• _What needs to be done_: The whole listing needs to be restated word for word.
____
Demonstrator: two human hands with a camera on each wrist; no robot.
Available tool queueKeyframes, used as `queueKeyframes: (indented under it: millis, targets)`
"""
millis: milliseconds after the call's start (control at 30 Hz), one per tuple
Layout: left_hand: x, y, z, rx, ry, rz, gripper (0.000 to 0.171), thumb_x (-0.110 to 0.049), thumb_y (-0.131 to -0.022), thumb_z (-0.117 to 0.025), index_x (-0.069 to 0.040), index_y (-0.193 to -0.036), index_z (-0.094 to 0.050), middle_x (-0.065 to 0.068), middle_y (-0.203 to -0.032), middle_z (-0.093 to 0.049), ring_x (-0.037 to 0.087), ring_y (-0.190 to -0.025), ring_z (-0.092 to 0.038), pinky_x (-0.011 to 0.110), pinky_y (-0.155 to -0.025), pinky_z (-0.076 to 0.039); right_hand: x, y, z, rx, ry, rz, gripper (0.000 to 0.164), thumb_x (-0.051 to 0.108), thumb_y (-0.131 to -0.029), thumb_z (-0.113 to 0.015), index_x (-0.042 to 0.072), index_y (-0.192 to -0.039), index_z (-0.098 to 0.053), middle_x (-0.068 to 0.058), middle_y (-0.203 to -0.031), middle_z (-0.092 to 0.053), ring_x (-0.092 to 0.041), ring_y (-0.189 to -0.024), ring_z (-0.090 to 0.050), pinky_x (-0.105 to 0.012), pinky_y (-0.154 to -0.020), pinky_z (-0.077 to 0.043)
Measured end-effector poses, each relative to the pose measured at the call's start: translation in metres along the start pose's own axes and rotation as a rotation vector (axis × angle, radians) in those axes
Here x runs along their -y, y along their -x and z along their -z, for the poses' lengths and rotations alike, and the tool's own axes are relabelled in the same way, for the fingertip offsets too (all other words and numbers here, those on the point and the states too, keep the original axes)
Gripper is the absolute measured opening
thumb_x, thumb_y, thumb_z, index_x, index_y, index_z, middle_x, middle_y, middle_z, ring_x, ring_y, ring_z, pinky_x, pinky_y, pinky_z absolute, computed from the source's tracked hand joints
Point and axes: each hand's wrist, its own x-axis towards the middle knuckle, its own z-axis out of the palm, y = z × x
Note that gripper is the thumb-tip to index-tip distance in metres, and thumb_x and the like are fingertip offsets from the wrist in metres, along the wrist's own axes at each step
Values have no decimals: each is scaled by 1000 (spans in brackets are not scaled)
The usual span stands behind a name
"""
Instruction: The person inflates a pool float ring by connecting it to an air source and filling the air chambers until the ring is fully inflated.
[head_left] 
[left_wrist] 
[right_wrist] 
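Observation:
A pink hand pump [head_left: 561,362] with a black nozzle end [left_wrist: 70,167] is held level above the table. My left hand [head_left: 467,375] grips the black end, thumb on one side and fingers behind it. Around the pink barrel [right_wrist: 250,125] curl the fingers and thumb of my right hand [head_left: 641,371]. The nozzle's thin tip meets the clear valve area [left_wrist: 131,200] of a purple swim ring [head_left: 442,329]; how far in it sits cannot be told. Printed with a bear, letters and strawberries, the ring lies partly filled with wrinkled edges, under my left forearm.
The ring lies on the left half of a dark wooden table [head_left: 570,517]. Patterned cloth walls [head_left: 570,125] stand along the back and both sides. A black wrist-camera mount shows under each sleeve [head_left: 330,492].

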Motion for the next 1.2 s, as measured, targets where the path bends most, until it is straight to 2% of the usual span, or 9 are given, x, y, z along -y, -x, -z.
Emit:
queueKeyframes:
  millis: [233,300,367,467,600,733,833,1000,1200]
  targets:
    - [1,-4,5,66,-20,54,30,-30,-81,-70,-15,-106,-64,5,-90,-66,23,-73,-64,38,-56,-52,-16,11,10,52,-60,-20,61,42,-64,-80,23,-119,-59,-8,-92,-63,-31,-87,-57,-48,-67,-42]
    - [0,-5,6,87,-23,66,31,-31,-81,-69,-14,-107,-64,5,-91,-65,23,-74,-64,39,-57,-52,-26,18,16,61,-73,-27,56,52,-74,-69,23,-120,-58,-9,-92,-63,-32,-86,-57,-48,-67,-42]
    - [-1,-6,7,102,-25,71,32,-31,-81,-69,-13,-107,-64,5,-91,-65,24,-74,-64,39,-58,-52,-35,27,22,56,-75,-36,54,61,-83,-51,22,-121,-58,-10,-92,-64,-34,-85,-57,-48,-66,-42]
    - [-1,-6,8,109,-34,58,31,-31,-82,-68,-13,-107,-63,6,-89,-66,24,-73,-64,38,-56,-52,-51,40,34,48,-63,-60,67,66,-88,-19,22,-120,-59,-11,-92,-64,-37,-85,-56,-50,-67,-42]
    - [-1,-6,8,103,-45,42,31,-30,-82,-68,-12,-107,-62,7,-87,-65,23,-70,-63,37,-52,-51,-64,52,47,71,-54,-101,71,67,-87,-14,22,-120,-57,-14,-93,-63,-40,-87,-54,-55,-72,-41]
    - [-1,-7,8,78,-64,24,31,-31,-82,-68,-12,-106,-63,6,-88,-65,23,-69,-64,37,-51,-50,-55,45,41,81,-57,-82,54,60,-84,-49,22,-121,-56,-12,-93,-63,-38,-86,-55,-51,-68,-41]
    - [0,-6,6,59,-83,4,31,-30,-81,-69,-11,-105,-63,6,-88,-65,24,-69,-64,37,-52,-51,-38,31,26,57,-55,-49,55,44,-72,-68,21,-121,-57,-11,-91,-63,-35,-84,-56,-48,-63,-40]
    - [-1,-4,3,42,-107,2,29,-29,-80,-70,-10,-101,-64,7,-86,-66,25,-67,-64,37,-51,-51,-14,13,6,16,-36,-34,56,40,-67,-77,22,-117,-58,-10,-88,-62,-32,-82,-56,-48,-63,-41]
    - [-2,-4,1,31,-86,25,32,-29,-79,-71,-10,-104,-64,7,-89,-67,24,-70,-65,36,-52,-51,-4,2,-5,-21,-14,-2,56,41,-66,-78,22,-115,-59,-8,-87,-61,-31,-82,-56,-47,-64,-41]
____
• _Answer to the exercise_:
Demonstrator: two human hands with a camera on each wrist; no robot.
Available tool queueKeyframes, used as `queueKeyframes: (indented under it: millis, targets)`
"""
millis: milliseconds after the call's start (control at 30 Hz), one per tuple
Layout: left_hand: x, y, z, rx, ry, rz, gripper (0.000 to 0.171), thumb_x (-0.110 to 0.049), thumb_y (-0.131 to -0.022), thumb_z (-0.117 to 0.025), index_x (-0.069 to 0.040), index_y (-0.193 to -0.036), index_z (-0.094 to 0.050), middle_x (-0.065 to 0.068), middle_y (-0.203 to -0.032), middle_z (-0.093 to 0.049), ring_x (-0.037 to 0.087), ring_y (-0.190 to -0.025), ring_z (-0.092 to 0.038), pinky_x (-0.011 to 0.110), pinky_y (-0.155 to -0.025), pinky_z (-0.076 to 0.039); right_hand: x, y, z, rx, ry, rz, gripper (0.000 to 0.164), thumb_x (-0.051 to 0.108), thumb_y (-0.131 to -0.029), thumb_z (-0.113 to 0.015), index_x (-0.042 to 0.072), index_y (-0.192 to -0.039), index_z (-0.098 to 0.053), middle_x (-0.068 to 0.058), middle_y (-0.203 to -0.031), middle_z (-0.092 to 0.053), ring_x (-0.092 to 0.041), ring_y (-0.189 to -0.024), ring_z (-0.090 to 0.050), pinky_x (-0.105 to 0.012), pinky_y (-0.154 to -0.020), pinky_z (-0.077 to 0.043)
Measured end-effector poses, each relative to the pose measured at the call's start: translation in metres along the start pose's own axes and rotation as a rotation vector (axis × angle, radians) in those axes
Here x runs along their -y, y along their -x and z along their -z, for the poses' lengths and rotations alike, and the tool's own axes are relabelled in the same way, for the fingertip offsets too (all other words and numbers here, those on the point and the states too, keep the original axes)
Gripper is the absolute measured opening
thumb_x, thumb_y, thumb_z, index_x, index_y, index_z, middle_x, middle_y, middle_z, ring_x, ring_y, ring_z, pinky_x, pinky_y, pinky_z absolute, computed from the source's tracked hand joints
Point and axes: each hand's wrist, its own x-axis towards the middle knuckle, its own z-axis out of the palm, y = z × x
Note that gripper is the thumb-tip to index-tip distance in metres, and thumb_x and the like are fingertip offsets from the wrist in metres, along the wrist's own axes at each step
Values have no decimals: each is scaled by 1000 (spans in brackets are not scaled)
The usual span stands behind a name
"""
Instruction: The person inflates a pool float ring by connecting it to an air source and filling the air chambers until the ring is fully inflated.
[head_left] 
[left_wrist] 
[right_wrist] 
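Observation:
A pink hand pump [head_left: 561,362] with a black nozzle end [left_wrist: 70,167] is held level above the table. My left hand [head_left: 467,375] grips the black end, thumb on one side and fingers behind it. Around the pink barrel [right_wrist: 250,125] curl the fingers and thumb of my right hand [head_left: 641,371]. The nozzle's thin tip meets the clear valve area [left_wrist: 131,200] of a purple swim ring [head_left: 442,329]; how far in it sits cannot be told. Printed with a bear, letters and strawberries, the ring lies partly filled with wrinkled edges, under my left forearm.
The ring lies on the left half of a dark wooden table [head_left: 570,517]. Patterned cloth walls [head_left: 570,125] stand along the back and both sides. A black wrist-camera mount shows under each sleeve [head_left: 330,492].
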
Motion for the next 1.2 s, as measured, targets where the path bends most, until it is straight to 2% of the usual span, or 9 are given, x, y, z along -y, -x, -z.
Emit:
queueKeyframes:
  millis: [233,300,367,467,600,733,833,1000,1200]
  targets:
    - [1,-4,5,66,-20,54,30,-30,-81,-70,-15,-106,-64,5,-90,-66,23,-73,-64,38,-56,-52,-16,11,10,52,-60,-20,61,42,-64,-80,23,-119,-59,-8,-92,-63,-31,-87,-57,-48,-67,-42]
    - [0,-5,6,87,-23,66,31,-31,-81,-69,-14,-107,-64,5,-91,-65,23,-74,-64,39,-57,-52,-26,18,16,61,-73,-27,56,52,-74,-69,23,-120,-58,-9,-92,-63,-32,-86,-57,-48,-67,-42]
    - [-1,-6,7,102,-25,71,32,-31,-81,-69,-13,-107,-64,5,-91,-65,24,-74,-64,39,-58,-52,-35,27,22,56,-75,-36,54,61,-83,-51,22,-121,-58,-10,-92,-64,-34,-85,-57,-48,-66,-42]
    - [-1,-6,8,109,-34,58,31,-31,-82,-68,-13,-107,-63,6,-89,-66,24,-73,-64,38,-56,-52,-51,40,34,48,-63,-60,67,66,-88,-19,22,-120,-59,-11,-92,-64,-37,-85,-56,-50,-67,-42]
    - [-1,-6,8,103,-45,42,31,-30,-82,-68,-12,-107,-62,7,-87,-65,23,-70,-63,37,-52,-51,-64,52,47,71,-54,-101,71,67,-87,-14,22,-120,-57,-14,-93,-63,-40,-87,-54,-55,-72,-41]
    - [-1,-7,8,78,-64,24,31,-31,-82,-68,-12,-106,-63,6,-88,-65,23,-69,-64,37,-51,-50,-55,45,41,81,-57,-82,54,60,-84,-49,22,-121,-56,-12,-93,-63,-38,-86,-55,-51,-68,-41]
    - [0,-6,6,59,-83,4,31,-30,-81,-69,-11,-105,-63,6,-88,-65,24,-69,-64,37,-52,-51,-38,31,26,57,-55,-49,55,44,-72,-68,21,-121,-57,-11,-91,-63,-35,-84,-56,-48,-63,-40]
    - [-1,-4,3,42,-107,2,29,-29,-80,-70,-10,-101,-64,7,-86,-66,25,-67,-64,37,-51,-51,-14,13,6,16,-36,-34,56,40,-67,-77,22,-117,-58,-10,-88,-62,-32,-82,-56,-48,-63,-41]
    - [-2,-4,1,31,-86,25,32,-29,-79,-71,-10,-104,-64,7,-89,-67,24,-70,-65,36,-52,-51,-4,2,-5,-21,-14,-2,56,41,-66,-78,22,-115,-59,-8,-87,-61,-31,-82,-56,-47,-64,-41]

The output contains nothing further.